As diferentes sociedades têm diferentes formas de reprimir e banir o mal existente no seu seio. Apesar de o mandamento ser contra o assassinato, Deus permitira à comunidade israelita, especialmente às autoridades máximas, proferir uma sentença de morte para os que cometiam alguns tipos de crimes ou pecados. Paulo falou sobre a autoridade que Deus dava aos dirigentes públicos para administrarem tais execuções de juízo (Romanos 13:3-4). O mandamento “não matarás” era aplicado a todos os homens individualmente, enquanto as ordenanças de execução eram dadas coletivamente. A regularização da pena de morte não autoriza a arbitrariedade homicida de um indivíduo. Mesmo atualmente, nas sociedades modernas onde é regularizada a pena de morte, acontece assim. Não é uma pessoa que decide a morte da outra, para alimentar os seus sentimentos maus. É o sistema que determina a morte do criminoso, com dor no coração por precisar fazer o que se deve ser feito. Não é vingança, e sim, o trabalho de um sistema judicial. Em tal sistema, as pessoas da parte inocente e ofendida não têm o poder de decidir nada em relação ao condenado. Quem decide é a lei. E essa moldura de execução protege a própria pessoa de praticar os problemas que estão por trás do sexto mandamento.

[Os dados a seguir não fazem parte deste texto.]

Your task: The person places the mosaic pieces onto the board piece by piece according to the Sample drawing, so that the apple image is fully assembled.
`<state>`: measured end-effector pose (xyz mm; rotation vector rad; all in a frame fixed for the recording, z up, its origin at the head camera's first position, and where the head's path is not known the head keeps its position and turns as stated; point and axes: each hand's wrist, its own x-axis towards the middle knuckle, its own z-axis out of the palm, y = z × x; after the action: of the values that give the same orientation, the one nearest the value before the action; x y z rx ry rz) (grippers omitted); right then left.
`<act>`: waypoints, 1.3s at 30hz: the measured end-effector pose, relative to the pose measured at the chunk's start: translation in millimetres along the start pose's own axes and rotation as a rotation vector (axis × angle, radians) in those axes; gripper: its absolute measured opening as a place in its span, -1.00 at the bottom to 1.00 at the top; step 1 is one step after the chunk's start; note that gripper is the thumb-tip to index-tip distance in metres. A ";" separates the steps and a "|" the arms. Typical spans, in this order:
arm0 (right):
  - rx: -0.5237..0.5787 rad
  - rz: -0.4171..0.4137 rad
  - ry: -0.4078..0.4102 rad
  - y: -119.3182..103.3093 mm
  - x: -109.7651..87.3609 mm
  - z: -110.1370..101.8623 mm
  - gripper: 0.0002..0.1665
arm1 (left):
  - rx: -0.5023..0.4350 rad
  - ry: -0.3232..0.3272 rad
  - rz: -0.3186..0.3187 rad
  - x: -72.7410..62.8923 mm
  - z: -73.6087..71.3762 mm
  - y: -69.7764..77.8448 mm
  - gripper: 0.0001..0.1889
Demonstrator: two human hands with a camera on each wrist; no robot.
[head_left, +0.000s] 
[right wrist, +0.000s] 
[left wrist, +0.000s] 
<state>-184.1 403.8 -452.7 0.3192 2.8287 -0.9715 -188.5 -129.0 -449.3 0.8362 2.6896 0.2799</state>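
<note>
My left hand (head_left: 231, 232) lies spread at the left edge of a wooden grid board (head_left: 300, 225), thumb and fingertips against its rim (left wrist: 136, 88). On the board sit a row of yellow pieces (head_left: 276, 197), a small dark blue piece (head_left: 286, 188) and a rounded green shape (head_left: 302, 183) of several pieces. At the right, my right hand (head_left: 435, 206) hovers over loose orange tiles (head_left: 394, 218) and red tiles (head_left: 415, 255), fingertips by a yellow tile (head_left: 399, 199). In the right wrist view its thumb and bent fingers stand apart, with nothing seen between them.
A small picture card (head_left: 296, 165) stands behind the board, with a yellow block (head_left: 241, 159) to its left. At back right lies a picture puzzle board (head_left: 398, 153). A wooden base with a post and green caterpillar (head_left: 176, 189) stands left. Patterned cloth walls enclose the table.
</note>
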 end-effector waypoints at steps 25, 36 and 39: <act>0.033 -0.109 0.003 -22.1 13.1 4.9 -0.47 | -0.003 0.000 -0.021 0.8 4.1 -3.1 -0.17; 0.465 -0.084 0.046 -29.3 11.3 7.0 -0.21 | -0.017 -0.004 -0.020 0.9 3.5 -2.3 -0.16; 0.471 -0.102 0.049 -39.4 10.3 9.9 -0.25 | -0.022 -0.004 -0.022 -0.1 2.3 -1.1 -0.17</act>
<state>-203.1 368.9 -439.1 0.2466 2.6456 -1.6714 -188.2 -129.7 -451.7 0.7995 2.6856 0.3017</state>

Você e eu, como pessoas físicas, não temos como decidir sobre os modelos judiciários a serem adotados ou não na sociedade em que estamos inseridos. Mas como indivíduos, podemos entender que o sexto mandamento preocupa-se com a possibilidade de haver ódio em nosso coração, se nós desejarmos que a vida do próximo seja arruinada. Isso fica mais esclarecido no Novo Testamento, quando Jesus, sem dar um posicionamento específico sobre a pena capital, por não estar decidindo nada em nível de sociedade, dirigiu-se a indivíduos e disse que “todo aquele que sem motivo se irar contra seu irmão estará sujeito a julgamento.” Pois não devemos alimentar o ódio nem a vingança no nosso coração. “Ouvistes que foi dito: Olho por olho, dente por dente. Eu, porém, vos digo: não resistais ao perverso; mas, a qualquer que te ferir na face direita, volta-lhe também a outra” (Mateus 5:22, 38-39 - RA).
Um homicídio começa no coração daquele que odeia as pessoas. Deus valoriza a vida e desagrada-se de qualquer indício de raiva, vingança ou rejeição (1 João 3:15).
Portanto, independentemente dos moldes que os nossos tribunais de justiça adotem para banir o mal, como pessoas, podemos decidir pela paz e pelo bem.